Re: [Mesa-dev] [PATCH 2/3] iris: Create a composite context for both compute and render pipelines

2019-03-26 Thread Chris Wilson
Quoting Kenneth Graunke (2019-03-26 17:01:57)
> On Tuesday, March 26, 2019 12:16:20 AM PDT Chris Wilson wrote:
> > Quoting Kenneth Graunke (2019-03-26 05:52:10)
> > > On Monday, March 25, 2019 3:58:59 AM PDT Chris Wilson wrote:
> > > > iris currently uses two distinct GEM contexts to have distinct logical
> > > > HW contexts for the compute and render pipelines. However, using two
> > > > distinct GEM contexts implies that they are distinct timelines, yet as
> > > > they are a single GL context that implies they belong to a single
> > > > timeline from the client perspective. Currently, fences are occasionally
> > > > inserted to order the two timelines. Using 2 GEM contexts, also implies
> > > > that we keep 2 ppGTT for identical buffer state. If we can create a
> > > > single GEM context, with the right capabilities, we can have a single
> > > > VM, a single timeline, but 2 logical HW contexts for the 2 pipelines.
> > > > 
> > > > This is allowed through the new context interface that allows VM to be
> > > > shared, timelines to be specified, and for the logical contexts to be
> > > > constructed as the user desires.
> > > > 
> > > > Cc: Joonas Lahtinen 
> > > > Cc: Kenneth Graunke 
> > > > ---
> > > >  src/gallium/drivers/iris/iris_batch.c   | 16 ++-
> > > >  src/gallium/drivers/iris/iris_batch.h   |  5 +--
> > > >  src/gallium/drivers/iris/iris_context.c | 56 -
> > > >  3 files changed, 60 insertions(+), 17 deletions(-)
> > > 
> > > Hi Chris,
> > > 
> > > I don't think that I want the single timeline option.  It seems like
> > > we've been moving away from implicit sync for a long time, and the
> > > explicit sync code we have is pretty straightforward and seems to do
> > > the trick.  Jason and I also chatted briefly, and we don't necessarily
> > > want to a strict submission-order between render/compute.
> > 
> > I disagree if you think this means more implicit sync. It is setting up
> > the GEM context to an exact match of the GL context, by _explicit_
> > control of the timeline. Then the fences you do export from inside the
> > GL context do not need to be faked to be a composite of the pair of
> > contexts.

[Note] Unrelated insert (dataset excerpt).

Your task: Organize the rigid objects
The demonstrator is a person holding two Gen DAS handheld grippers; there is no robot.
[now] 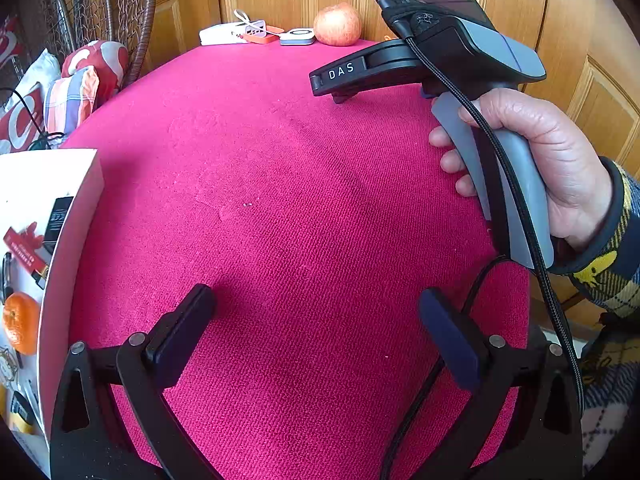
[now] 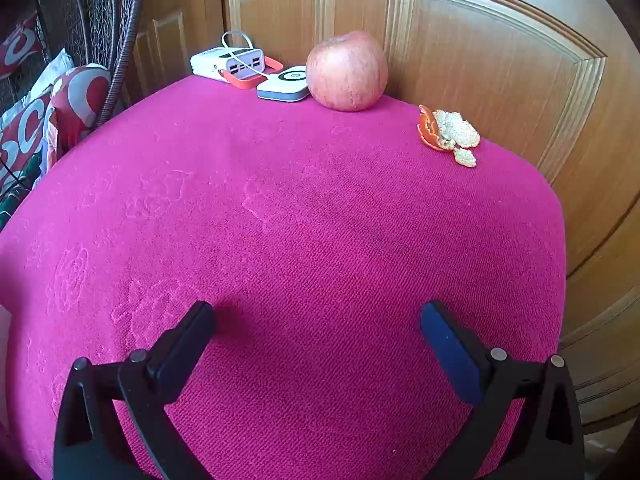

You still have explicit fences, and you have explicit control
> > over the definition of their timeline.
> 
> With regard to multiple GL contexts, yes, everything remains explicit.
> But having 2-3 separate timelines within a GL context allows us to
> reorder work behind GL's back, which is all the rage these days for
> performance.  Tilers do it all the time.  Position-only bucketing may
> require it.  I'd really like to start treating render and compute as
> distinct asynchronous queues.  At the very least, experimenting with
> that and not tying my hands to a particular behavior.

That's a reasonable argument. If you want to try and keep the GL
semantics intact while playing with ordering underneath, have fun!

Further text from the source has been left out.